In the non-lobar hemorrhage subgroup, the resumption of antiplatelet therapy was associated with a lower recurrence of ICH. It is generally believed that non-lobar or subcortical cerebral hemorrhage is caused by Charcot-Bouchard affecting the penetrating arterioles secondary to chronic hypertension. The result of a RCT by Banerjee [65] showed that patients with a history of non-lobar hemorrhage have a lower risk of cerebral hemorrhage than those with lobar hemorrhage. Snyder [67] found that the resumption of antiplatelet therapy after non-lobar hemorrhage did not increase ICH recurrence. After the absorption of hematoma and improvement of secondary tissue damage, patients with hypertension-related non-lobar hemorrhage with no obvious cerebral micro-hemorrhage and strong indications for antiplatelet therapy may safely restart antiplatelet therapy. However, the determination of the optimal timing of resumption and the selection of appropriate types of antiplatelet drugs remain unsolved. The selection of high-risk patients, determination of the optimal timing of resuming treatment, and choice of appropriate antiplatelet agent are issues that remain unresolved in relation to ICH. Nevertheless, the administration of antiplatelet therapy might be as early as possible to prevent new ischemic lesions and subsequent vascular events [68]. A large amount of research is essential to determine the balance time point in the middle.
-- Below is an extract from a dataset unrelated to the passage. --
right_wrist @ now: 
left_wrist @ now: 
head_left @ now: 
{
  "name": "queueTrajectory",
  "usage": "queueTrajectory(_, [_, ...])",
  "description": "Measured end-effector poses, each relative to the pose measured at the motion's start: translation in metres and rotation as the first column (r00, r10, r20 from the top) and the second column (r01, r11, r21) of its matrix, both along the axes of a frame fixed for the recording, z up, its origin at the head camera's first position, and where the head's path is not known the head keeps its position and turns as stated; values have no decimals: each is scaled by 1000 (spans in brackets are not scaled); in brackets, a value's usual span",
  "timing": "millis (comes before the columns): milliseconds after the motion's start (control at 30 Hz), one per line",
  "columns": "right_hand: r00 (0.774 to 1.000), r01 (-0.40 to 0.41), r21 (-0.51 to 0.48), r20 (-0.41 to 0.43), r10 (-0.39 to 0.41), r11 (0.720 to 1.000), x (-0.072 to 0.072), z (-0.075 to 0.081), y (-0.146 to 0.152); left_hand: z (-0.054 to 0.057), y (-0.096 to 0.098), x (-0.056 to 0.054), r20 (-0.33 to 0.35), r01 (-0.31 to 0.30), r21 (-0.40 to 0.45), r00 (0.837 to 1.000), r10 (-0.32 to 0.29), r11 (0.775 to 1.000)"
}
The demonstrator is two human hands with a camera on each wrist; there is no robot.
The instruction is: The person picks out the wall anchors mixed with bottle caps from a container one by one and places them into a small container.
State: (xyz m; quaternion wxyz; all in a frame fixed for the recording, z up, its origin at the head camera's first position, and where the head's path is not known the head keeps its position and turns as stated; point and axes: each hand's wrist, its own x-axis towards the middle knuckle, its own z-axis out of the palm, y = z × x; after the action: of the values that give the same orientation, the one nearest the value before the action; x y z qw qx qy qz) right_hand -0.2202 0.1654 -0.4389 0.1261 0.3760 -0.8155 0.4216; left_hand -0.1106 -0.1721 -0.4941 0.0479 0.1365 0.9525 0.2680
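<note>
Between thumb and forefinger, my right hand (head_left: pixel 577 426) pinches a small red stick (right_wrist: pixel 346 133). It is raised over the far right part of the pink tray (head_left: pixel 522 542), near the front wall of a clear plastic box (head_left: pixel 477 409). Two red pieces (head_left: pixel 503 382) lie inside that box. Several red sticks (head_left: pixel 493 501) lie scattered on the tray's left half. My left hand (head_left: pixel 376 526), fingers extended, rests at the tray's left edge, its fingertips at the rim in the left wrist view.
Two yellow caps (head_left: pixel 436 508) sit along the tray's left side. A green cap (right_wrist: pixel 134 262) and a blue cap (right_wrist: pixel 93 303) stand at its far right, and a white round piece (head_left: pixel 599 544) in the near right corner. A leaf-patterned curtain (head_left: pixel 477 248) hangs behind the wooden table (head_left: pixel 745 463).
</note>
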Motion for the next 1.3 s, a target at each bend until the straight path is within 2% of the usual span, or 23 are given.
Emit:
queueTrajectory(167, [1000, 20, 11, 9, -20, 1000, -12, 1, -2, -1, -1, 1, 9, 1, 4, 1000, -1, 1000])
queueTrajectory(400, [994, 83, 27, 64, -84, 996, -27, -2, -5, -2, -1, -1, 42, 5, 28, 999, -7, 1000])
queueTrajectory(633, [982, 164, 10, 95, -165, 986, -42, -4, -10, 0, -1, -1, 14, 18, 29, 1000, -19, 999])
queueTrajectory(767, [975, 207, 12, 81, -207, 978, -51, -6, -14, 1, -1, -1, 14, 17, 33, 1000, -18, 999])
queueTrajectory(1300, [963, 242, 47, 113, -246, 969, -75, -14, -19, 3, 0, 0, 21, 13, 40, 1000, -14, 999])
In addition, several limitations exist in our meta-analysis. First, we included only Chinese and English studies, and language restrictions may cause bias and affect the applicability of our research results. Second, only a relatively small number of RCTs were included in our systematic review. Third, to obtain as much data as possible, we included not only studies of spontaneous ICH but also subdural hemorrhage and subarachnoid hemorrhage. Hence, there was variability in the selection criteria of individual studies. Fourth, the effect of antiplatelet therapy may depend on the type of drug used. Previous study [69] showed that low-dose aspirin treatment after hemorrhagic stroke was associated with improved survival, but clopidogrel did not have these beneficial effects. Cilostazol had a lower bleeding tendency [53]. Different antiplatelet drugs have different effects. Since most of the studies we included did not separately count the patient’s condition after the application of antiplatelet drugs with different mechanisms of action and the time to restart antiplatelet therapy, our study failed to analyze the difference in the efficacy of various antiplatelet agents. Fifth, for some of the outcome indicators, such as neurological deficit, hemiplegia, incidence of cardiovascular events, MRS score, and QOL score, both the number of included studies and patients were small and insufficient, so the conclusion from this part of the analysis is difficult to be convincing. Finally, although our study found a large difference in the incidence of ICH between Asians and Caucasians after restarting antiplatelet therapy, we failed to determine what causes the difference (epidemiology, etiology or pathophysiological variations).

Conclusion

In summary, reinstitution of antiplatelet therapy after ICH was associated with a lower risk of thromboembolic complications.Resumption of antiplatelet therapy was not associated with a higher incidence of cerebral hemorrhage in Caucasians, but may be associated with a higher risk of cerebral hemorrhage recurrence in Asian populations.